Throughout the records below, find each line holding "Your" and copy it.

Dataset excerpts
———

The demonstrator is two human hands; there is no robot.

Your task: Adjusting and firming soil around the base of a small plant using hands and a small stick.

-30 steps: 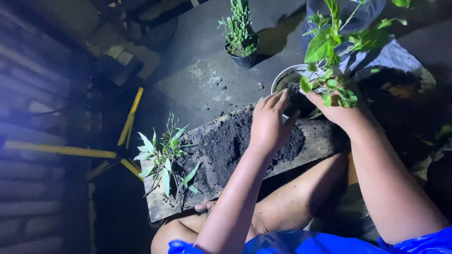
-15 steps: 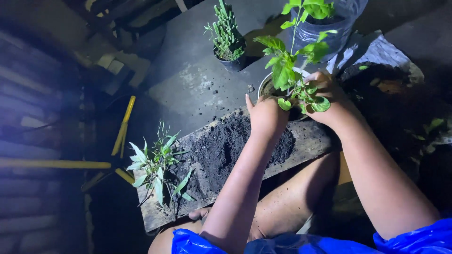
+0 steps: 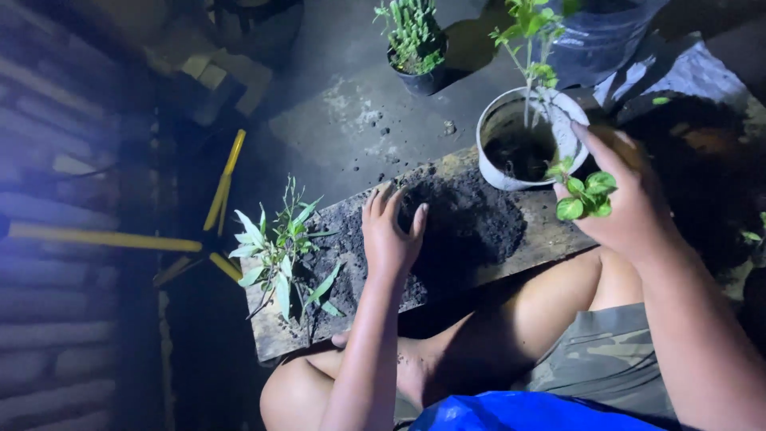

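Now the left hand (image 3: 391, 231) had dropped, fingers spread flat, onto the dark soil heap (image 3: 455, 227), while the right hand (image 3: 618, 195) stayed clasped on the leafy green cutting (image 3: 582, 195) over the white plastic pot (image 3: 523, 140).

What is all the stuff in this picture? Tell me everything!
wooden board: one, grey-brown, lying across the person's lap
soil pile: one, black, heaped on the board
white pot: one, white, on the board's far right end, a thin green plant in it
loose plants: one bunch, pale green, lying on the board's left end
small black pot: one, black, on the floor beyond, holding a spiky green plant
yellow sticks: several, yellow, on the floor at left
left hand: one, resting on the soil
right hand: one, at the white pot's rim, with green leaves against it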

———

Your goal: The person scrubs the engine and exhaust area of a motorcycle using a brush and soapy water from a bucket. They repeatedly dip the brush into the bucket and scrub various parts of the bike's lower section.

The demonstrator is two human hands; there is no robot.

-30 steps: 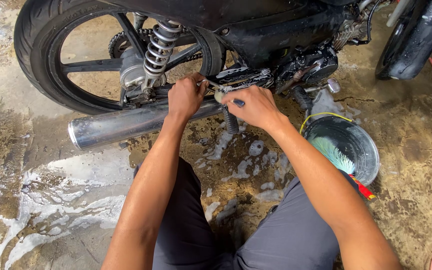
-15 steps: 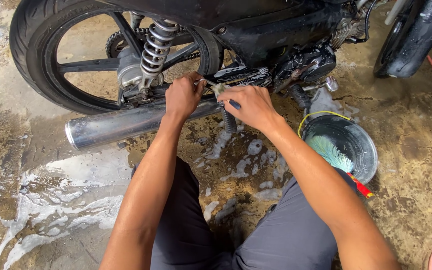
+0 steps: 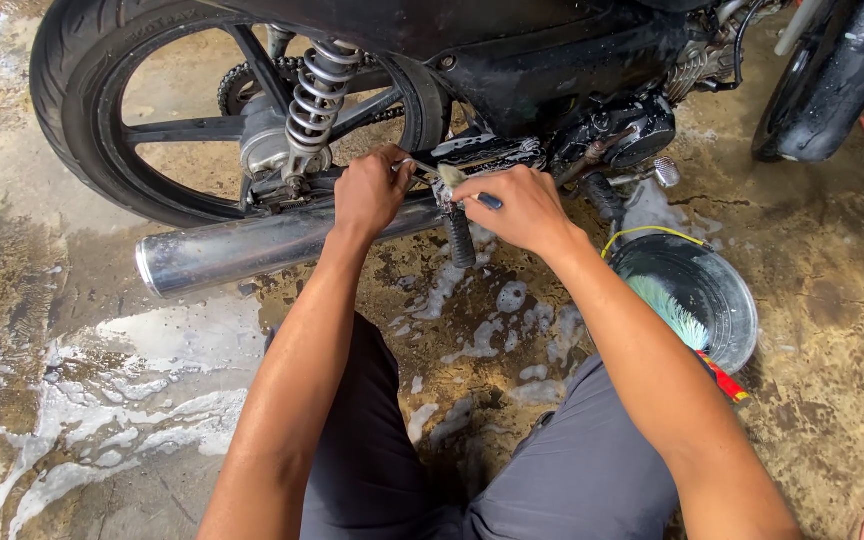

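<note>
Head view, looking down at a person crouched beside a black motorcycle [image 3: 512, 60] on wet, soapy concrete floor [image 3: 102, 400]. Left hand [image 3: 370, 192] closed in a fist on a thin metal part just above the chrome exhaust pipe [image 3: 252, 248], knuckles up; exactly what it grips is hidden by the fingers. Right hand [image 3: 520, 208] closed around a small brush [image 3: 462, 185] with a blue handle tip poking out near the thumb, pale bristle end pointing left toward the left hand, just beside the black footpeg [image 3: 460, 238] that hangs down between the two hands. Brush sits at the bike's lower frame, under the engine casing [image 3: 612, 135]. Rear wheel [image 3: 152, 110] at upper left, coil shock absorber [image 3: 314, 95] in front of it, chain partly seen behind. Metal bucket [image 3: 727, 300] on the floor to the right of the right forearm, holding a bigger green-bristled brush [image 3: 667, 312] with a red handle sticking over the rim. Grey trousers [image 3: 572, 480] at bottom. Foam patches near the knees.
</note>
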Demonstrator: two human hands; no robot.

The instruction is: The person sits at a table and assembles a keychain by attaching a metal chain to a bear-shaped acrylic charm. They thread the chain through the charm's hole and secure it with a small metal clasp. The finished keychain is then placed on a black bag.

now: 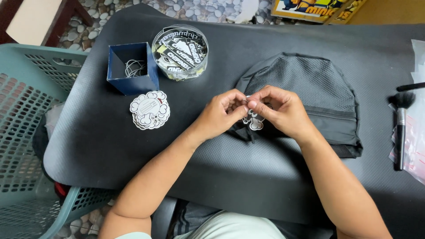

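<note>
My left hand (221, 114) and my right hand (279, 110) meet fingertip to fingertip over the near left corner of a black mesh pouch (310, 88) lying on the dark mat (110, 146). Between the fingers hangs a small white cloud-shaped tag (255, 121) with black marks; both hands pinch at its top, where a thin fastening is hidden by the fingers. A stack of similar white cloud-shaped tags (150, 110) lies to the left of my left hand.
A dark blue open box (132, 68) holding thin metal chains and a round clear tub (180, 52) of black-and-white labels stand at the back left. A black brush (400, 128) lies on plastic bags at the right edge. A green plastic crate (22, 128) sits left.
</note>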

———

__RESPONSE TO THIS EXERCISE__.
Your task: Adjusting and firming soil around the base of a small plant using hands and a small stick.
Your goal: The person scrubs the engine and exhaust area of a motorcycle using a brush and soapy water from a bucket. They repeatedly dip the brush into the bucket and scrub various parts of the bike's lower section.

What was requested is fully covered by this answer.